One fear behind constant phone use can be feeling unimportant, especially when a woman’s identity has been wrapped up in being needed. If children are growing up or becoming more independent, the silence can be loud. Psychologist Michele Leno has explained that being alone with your thoughts can force uncomfortable feelings to the surface, which is why some people avoid quiet moments altogether. Scrolling can also be a way to avoid slowing down, because easing off the pace can feel impossible when you are used to managing everyone else’s needs.
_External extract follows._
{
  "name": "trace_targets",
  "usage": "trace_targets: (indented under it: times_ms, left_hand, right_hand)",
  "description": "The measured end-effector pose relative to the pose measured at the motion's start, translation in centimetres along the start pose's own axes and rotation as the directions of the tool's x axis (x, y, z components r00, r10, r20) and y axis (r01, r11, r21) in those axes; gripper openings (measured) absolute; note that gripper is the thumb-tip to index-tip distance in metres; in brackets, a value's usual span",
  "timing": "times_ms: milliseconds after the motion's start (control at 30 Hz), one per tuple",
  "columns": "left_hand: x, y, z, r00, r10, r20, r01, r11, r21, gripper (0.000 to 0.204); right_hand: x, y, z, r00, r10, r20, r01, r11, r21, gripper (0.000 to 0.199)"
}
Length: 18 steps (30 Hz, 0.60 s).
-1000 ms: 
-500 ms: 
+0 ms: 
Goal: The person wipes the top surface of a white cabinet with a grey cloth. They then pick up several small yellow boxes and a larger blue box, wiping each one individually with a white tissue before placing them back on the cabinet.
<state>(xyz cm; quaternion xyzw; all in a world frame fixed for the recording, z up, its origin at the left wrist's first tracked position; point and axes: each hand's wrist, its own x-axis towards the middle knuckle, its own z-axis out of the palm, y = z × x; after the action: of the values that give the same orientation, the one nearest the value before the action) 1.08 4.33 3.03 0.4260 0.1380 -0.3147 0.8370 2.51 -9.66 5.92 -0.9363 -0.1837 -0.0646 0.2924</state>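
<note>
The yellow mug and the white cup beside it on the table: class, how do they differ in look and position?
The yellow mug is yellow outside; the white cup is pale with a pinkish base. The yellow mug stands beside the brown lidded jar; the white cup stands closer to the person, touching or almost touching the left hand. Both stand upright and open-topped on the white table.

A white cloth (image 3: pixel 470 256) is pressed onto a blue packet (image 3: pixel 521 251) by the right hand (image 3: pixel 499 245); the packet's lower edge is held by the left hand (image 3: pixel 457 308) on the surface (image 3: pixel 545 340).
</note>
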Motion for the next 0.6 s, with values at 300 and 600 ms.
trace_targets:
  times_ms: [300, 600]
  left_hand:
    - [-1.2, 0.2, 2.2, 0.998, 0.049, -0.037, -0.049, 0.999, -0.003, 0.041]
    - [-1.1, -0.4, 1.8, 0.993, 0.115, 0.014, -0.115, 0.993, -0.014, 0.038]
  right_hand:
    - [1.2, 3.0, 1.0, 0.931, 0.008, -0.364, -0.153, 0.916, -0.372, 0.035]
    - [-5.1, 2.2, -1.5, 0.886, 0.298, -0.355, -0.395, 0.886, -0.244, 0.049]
Phones can also become a shield from conflict. Psychotherapist Jennifer Gerlach has warned that dodging hard conversations may calm things briefly, but it can build resentment and stress over time. That might include tension in a relationship, since early parenthood can put serious strain on couples and make connection feel risky. For some women, there is also grief or older trauma they would rather not touch, and distraction offers a quick way to step around painful memories instead of facing them.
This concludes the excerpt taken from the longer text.